METHODS, MODELS, METAPHORICAL AIDS

Background

Scale vs. Pattern-level control in development

The biochemical events involved with the maturation and pigmentation of butterfly scales during development is relatively well-known for Papilio, a genus famous for dramatic intraspecific pattern variation, and for Precis, a model for the study of eye spot development (Koch et al. 1998, ffrench-Constant and Koch this volume). With respect to the chemistry of different scale types, Gilbert et al. (1988) and Koch (1993) showed that brown and red pigments in Heliconius are ommatins probably derived from kynurenine. These along with melanin account for blacks, many of the brown, red, and yellow scales of other butterfly groups (see ffrench-Constant and Koch this volume). However, Gilbert et al. (1988) went further to document the correlation of scale ultrastructure and pigmentation in Heliconius and the fact that white scales in this genus are structural white, lacking any pigment. A recessive allele adds 3-OH-Kynurenine to convert these scales to yellow.

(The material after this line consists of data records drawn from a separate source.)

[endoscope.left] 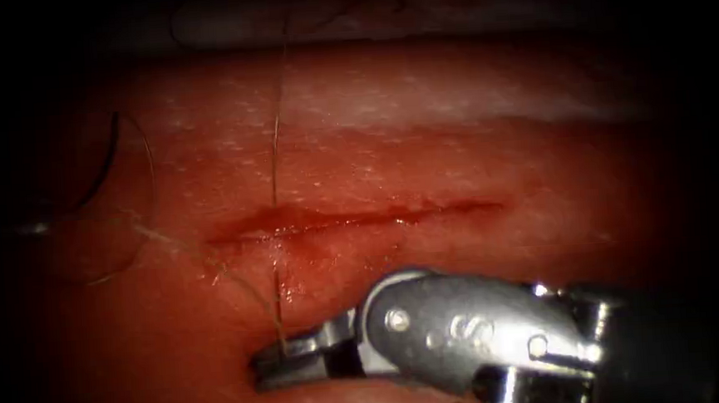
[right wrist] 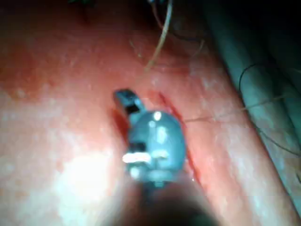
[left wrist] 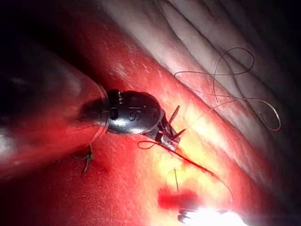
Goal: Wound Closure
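My right tool's jaws (endoscope.left: 282,364) lie on the tissue (endoscope.left: 473,145) just below the left part of the cut (endoscope.left: 352,218), shut on the thread (endoscope.left: 275,140). The thread comes down from above, enters the cut, comes out below it and runs straight into those jaws. The right wrist view has the same jaws (right wrist: 124,100) beside the cut (right wrist: 164,101). My left tool's jaws (left wrist: 170,140) are left of the cut and seem shut on the curved needle (left wrist: 174,114). The needle (endoscope.left: 111,154) is a dark arc in the dim far left, outside the tissue.
Loose thread (left wrist: 235,84) loops over the pale drape beyond the tissue. More slack thread (endoscope.left: 153,231) trails across the tissue left of the cut. Red fluid (endoscope.left: 295,230) wets the cut and the skin below it. The right tool's wrist (endoscope.left: 467,328) covers the lower right.
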`<state>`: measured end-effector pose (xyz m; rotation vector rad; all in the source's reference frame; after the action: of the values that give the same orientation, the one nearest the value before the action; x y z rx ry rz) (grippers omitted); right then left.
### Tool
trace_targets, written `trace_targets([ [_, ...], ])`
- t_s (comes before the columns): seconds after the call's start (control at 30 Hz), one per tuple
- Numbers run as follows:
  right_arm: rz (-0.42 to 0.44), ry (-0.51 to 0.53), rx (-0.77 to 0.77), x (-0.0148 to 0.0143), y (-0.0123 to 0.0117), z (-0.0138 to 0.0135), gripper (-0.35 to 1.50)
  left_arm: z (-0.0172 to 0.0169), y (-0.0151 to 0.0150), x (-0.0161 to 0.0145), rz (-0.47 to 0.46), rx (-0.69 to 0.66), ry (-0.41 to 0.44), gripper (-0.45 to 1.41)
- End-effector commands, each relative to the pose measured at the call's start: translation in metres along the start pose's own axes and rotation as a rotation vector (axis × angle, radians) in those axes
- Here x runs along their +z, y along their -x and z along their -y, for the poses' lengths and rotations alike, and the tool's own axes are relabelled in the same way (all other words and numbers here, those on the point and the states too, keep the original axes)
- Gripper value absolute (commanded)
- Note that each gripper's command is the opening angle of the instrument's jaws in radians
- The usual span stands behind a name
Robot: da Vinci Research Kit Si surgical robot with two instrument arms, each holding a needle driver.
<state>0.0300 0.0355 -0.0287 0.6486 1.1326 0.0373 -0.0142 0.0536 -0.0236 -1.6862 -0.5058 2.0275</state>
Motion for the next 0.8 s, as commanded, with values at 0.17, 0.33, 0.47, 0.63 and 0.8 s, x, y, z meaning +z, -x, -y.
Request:
trace_targets([
  [0.17, 0.034, -0.133, -0.032, 0.0036, -0.0040, 0.0037, -0.35, 0.0002, 0.0005, 0.0005, -0.001, 0.001, 0.002, -0.35],
  [0.33, 0.041, -0.231, -0.039, 0.0048, -0.0060, 0.0061, -0.35, 0.0005, 0.0006, 0.0004, -0.001, 0.002, 0.004, -0.35],
  [0.47, 0.015, -0.344, -0.043, 0.0055, -0.0076, 0.0088, -0.35, 0.0004, 0.0006, 0.0003, -0.001, 0.002, 0.004, -0.35],
  [0.63, -0.057, -0.180, -0.038, 0.0044, -0.0095, 0.0069, 0.83, 0.0004, 0.0007, 0.0003, -0.001, 0.003, 0.004, -0.35],
  [0.8, -0.134, 0.008, -0.029, -0.0005, -0.0095, 0.0033, 1.26, 0.0004, 0.0007, 0.0003, -0.001, 0.003, 0.004, -0.35],
])
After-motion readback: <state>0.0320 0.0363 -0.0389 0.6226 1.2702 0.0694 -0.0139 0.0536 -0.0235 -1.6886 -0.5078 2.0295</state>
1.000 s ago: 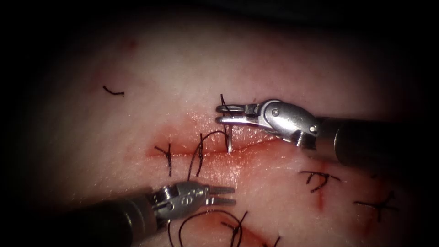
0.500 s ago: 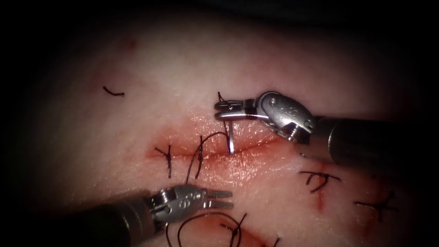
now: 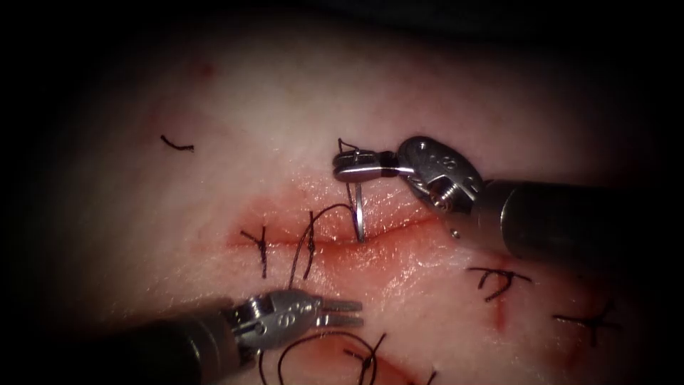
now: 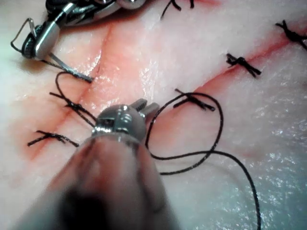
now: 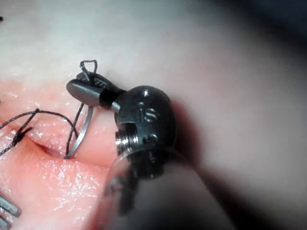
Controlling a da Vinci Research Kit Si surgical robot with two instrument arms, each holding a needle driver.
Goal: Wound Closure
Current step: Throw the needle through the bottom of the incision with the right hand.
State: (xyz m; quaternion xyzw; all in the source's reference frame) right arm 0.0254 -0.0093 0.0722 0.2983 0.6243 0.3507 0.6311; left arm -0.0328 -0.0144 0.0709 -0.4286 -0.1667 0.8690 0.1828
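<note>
The tissue has a horizontal cut wet with red fluid. My right tool sits just beyond the cut, shut on the curved needle near its thread end. The needle hangs down from the jaws and its tip touches the tissue at the cut's line; the right wrist view shows this needle under the jaws. Black thread arcs from the needle to the left over the cut. On the near side, my left tool is slightly open and holds nothing, also seen from its wrist.
Tied stitches cross the cut's left part. More knotted stitches close other cuts at the right. A thread loop lies by the left tool, wide in the left wrist view. A cut end of thread lies far left.
The right tool's wrist has rolled, its jaws rising a little, and the needle has swung more upright with its tip at the cut. The left tool has barely moved.
</note>
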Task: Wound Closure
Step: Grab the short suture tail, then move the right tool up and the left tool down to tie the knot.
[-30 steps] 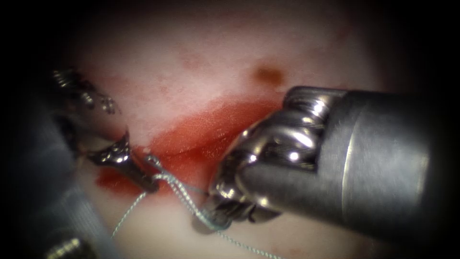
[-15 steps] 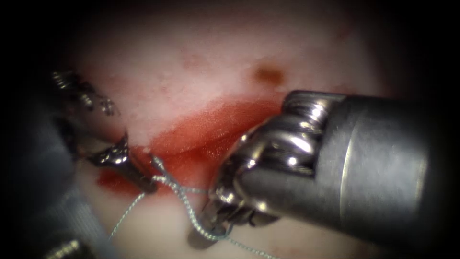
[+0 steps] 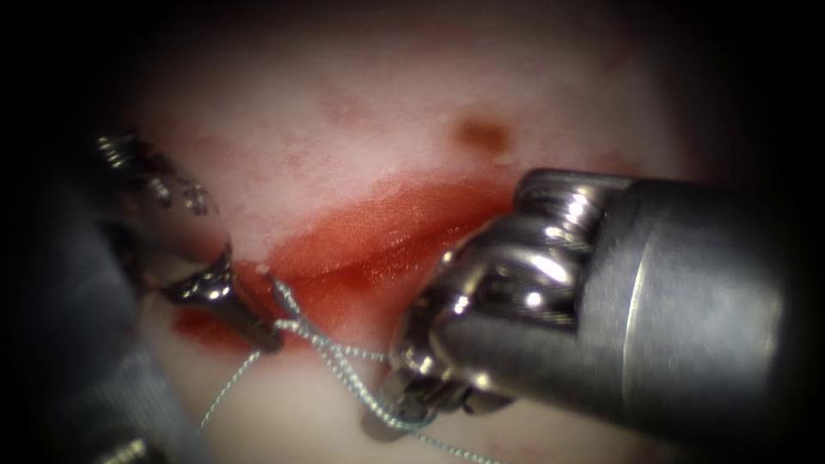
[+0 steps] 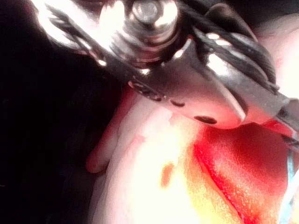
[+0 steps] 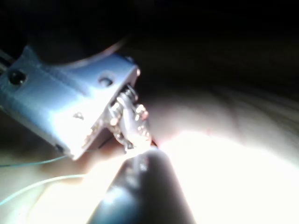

The fact that the white/yellow scale morpho-type constitutes an important element of Heliconius wing pattern ground plan for mimetic evolution is critical to the discussions of genetics to follow. The model developed for scale differentiation for Heliconius by Gilbert et al. (1988, Figure 7) reflects an order of appearance of pigment types as scales mature during late development corresponding to that documented by Koch et al (1998) for other taxa. However in contrast to their findings for Papilio, our observations of Heliconius indicate that the class of pigment within a scale morpho-type does not vary progressively over time.

In general however, there may be few features that distinguish Heliconius from butterflies like Precis with respect to late events in the maturation of scales. The more difficult and over-arching issue is the question of how genes create patterns of differentiated scales across the wing. Even with the same or similar basic biochemical mechanisms for pigmenting scales at the terminus of adult development, there may be great variety in how genes determine the dominant patterns that attract us to different butterfly taxa. Thus, to know that eyespot patterns in nymphaline butterflies are somehow determined by the position of morphogen sources and sinks begs the question of how earlier acting genes determine the spatial arrangements of those critical foci. ffrench-Constant and Koch (this volume) provide an integrated and compelling model for how pattern fields and boundaries might be determined in Papilio. The question of whether the genetic control of wing pattern in Heliconius is qualitatively distinct from that proposed for other taxa will be discussed further in the conclusion of this paper.